In small groups, the Sky Soldiers poured out fire and advanced uphill in perilous rushes, all the while working against the formidable combination of gravity and savage enemy firepower. The bravest among them stood in the open and sprayed the trees, killing enemy snipers. The Americans tried to blow up the bunkers with M72 LAWs but the slits were so narrow that the M72 rockets bounced off logs, earth, or exploded among the mishmash of trees and other detritus. Mortar shells were also ineffective. The only way to destroy the maze of bunkers was up close, almost within hand-shaking distance, but this was difficult because they were mutually supporting, capable of sweeping every approach with deadly cones of fire. “They’d have three bunkers dug in the ground, maybe seven yards apart with a connecting tunnel,” Lynn Morse, Charlie Company’s senior medic, recalled. “They’d leave ammunition in each one of the bunkers. They’d shoot from this one and move to the last one or come to the middle one. You’re still looking at the first one and they’ve got you in a cross fire.” Some of the grunts got close enough to the bunkers to rake their narrow slits with rifle or machine-gun fire. A few even succeeded in dropping grenades inside them. They would no sooner kill the group inside the bunker than more NVA would move through a tunnel and replace them.

Private First Class Stone, the Bravo Company machine gunner, was wielding his M60 from the hip, “running up the hill and seeing men on my right, left and even behind me falling to enemy fire, their legs, arms and in some cases, heads blown off.” Some of the bodies lay with their veiny guts spilled onto the ground. The air literally buzzed with the sound of bullets and angry fragments whizzing past him. Some of the rounds tore through his clothes and his equipment, yet somehow he remained unhurt. Intense though it was, he felt as if everything was happening in slow motion (the adrenaline rush and the reaction of his nervous system to extreme danger produced that effect). All around him, he saw his buddies go down. As they got hit, he could “see [them] fall, ever so slowly to the ground in a heap of blood; hear the screams [they] made as [they] hit the ground or the silence of [their] death. The roar of gunfire, theirs and ours, was deafening, yet, you could hear the sounds of bullets hitting flesh and bone, the last moan of the dying.” Stone likened the awful experience to a movie, a common description among modern American combat soldiers whose cultural conceptions are, of course, so powerfully tied to Hollywood images.21

The NVA were rolling dozens of Chinese-made (Chicom) grenades down the hill. They bounced, rolled, and bucked malevolently downward. Often they exploded before the Americans could see them. One of the grenades burst under Private First Class Stone’s M60, destroying it. He found himself pinned down by heavy rifle fire from an individual NVA soldier. Stone now had only a .45-caliber pistol. He fired back ineffectually. The AK bullets clipped perilously close to the young machine gunner. He glanced ten meters to his left and saw his platoon leader, Lieutenant Larry Moore, hiding behind a tree. Stone yelled at the lieutenant, asking the officer to lay down cover fire while Stone moved to a less exposed spot. “My pleas for help went unanswered as Lt. Moore never fired or attempted to fire at the enemy I was pointing out to him,” Stone recalled. In such searing moments, a soldier’s impression of a leader can forever be etched. As the lieutenant lay still, another soldier ran in front of Stone and promptly got killed by the NVA rifleman. Stone retrieved the dead man’s M16, killed the NVA soldier with it, and then set off in search of another machine gun. Stone never trusted, or respected, Lieutenant Moore again.

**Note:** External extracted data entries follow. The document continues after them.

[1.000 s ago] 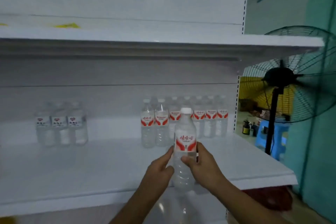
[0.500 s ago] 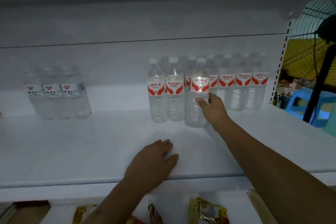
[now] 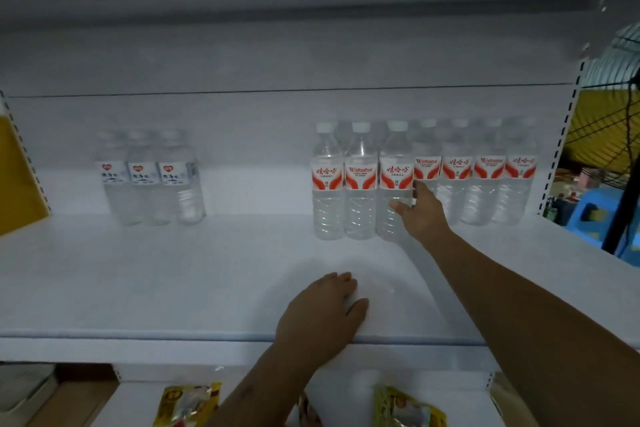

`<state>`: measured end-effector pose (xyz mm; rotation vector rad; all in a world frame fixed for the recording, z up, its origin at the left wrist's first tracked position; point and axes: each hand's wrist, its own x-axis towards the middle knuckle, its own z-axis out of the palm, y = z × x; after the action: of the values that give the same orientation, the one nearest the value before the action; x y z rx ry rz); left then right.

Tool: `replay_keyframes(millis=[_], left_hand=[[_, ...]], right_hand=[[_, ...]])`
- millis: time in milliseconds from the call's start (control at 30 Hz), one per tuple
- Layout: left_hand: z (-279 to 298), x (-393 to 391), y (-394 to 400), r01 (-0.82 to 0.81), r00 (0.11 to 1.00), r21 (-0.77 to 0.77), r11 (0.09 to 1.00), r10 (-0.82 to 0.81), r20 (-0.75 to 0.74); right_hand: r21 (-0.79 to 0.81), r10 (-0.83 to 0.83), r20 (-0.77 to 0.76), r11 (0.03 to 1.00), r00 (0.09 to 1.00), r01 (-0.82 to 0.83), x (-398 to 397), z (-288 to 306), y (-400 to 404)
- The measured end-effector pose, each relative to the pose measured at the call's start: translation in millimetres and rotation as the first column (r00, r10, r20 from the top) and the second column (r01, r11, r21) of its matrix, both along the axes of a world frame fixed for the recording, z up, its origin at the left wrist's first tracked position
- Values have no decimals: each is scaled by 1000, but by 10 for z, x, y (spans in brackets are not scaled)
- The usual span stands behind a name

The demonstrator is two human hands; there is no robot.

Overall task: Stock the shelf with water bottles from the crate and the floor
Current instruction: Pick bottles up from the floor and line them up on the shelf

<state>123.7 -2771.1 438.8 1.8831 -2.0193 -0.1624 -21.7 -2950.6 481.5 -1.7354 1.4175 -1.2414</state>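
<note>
A clear water bottle (image 3: 394, 184) with a red and white label stands upright on the white shelf (image 3: 173, 270), third in a front row beside two like bottles (image 3: 343, 184). My right hand (image 3: 420, 213) grips its right side, thumb across the front and fingers behind. Several more red-labelled bottles (image 3: 485, 173) stand further back to the right. My left hand (image 3: 325, 312) rests flat on the shelf near its front edge and holds nothing. Three bottles with heart labels (image 3: 149, 180) stand at the left.
A standing fan (image 3: 620, 87) and a blue stool (image 3: 588, 218) are past the shelf's right end. Yellow snack packets (image 3: 187, 402) lie on the lower shelf. A yellow panel (image 3: 17, 180) borders the left side.
Both hands held the bottle up before the shelf. My right hand has since stood it beside the two front bottles, and my left hand has let go and come down flat on the shelf.
</note>
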Motion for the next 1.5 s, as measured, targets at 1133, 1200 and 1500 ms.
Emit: replay_keyframes(millis=[1133,1200,1500], left_hand=[[-3735,1770,4055,-571,262,696,436,900,-349],[-4101,1827,4003,-545,214,746,383,923,-318],[-5364,2575,3960,-558,189,799,224,972,-141]], right_hand=[[868,573,-93,448,815,-215,1945,-4394,4475],[909,617,-117,382,778,-166,2040,-4848,4536],[962,512,-49,254,858,-96,3076,-6239,4811]])
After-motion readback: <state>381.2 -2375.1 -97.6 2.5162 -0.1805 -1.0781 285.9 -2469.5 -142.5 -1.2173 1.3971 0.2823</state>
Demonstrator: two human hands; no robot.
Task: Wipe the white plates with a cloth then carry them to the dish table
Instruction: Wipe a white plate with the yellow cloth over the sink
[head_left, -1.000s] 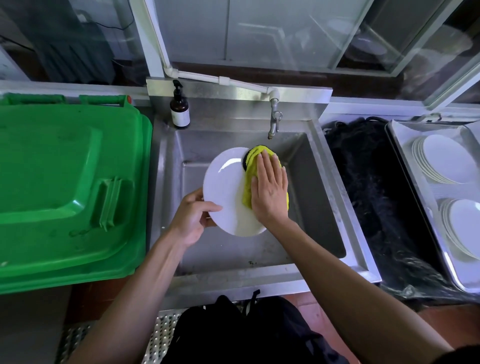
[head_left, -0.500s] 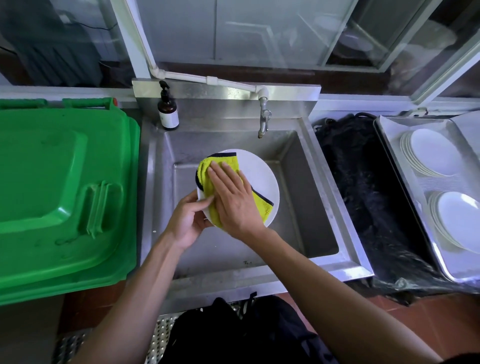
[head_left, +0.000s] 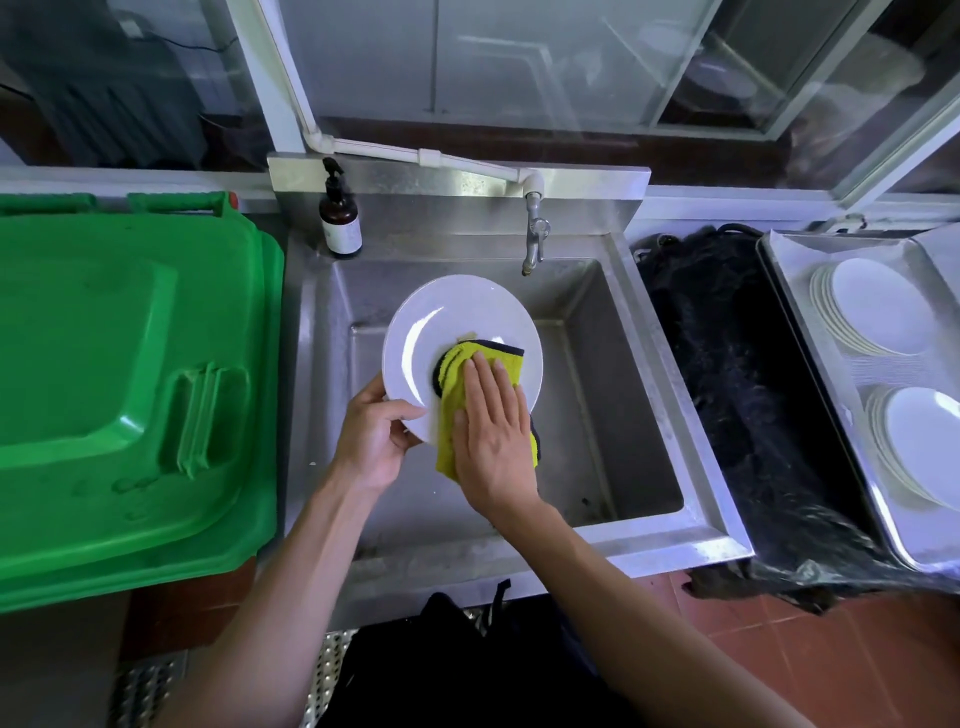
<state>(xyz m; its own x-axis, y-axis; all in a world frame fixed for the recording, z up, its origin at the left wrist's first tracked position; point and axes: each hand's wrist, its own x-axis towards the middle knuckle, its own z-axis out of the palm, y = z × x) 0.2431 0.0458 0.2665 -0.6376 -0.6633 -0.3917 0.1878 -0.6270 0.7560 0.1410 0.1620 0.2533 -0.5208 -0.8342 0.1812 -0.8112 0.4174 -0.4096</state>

About fifty meters to the right of Stone, another young officer was experiencing the extreme challenges of infantry leadership in heavy combat. Captain Bill Connolly and Charlie Company had saved Task Force Black over a week earlier. Now they were fighting among some of the best-hidden, deadliest bunkers. The trees and jungle were so thick that Connolly’s troopers found it hard to move, much less fight. The captain was rushing around, RTOs in tow, constantly exposing himself to enemy fire, barking orders, talking to his lieutenants, trying to find a weak spot in the enemy defenses. “There was still a lot of mortar fire coming,” he later said, “the bunkers were very well emplaced. They were situated so that they had interlocking fire. It was very difficult to go after one without getting hit with another one.”

Hoping to build irresistible momentum in this attack, Captain Connolly kept pushing his platoons to clear out the bunkers. As he did so, squad after squad got decimated by enemy machine guns and mortars. Some of the men were literally shot to pieces. Others were shredded by mortar fragments. Quite a few collapsed under a flurry of machine-gun bullets. Their blood stained the trees and jungle floor. Medics crawled and sprinted everywhere, tending to screaming, crying men. Connolly believed that in order for the attack to have any chance of success, his 2nd Platoon, under Lieutenant Tracy Murrey, had to destroy one particular machine-gun bunker. “It had a commanding field of fire through the brush and debris,” one Charlie Company soldier wrote. “Anyone trying to move forward was hit.”

The gun had already cut down several men. The captain told Murrey to throw his last remaining squad at the gun. The bespectacled lieutenant had grown up with no father and had gotten through college on an ROTC scholarship. Most of his lieutenant’s pay went toward his sisters’ college education. As a platoon leader, he had struggled with land navigation and had sometimes clashed with the company NCOs. He hardly fit the recruiting-poster image of a gung ho airborne infantry officer. Connolly’s order was deeply upsetting to him, tantamount to suicide. He pleaded with the captain to change his mind. Connolly appreciated the gravity of the command (he himself was only about fifty feet behind Murrey), but in the desperation of the moment, he felt there was no other option. In response to Murrey’s pleas, Connolly barked: “That’s an order! Out!”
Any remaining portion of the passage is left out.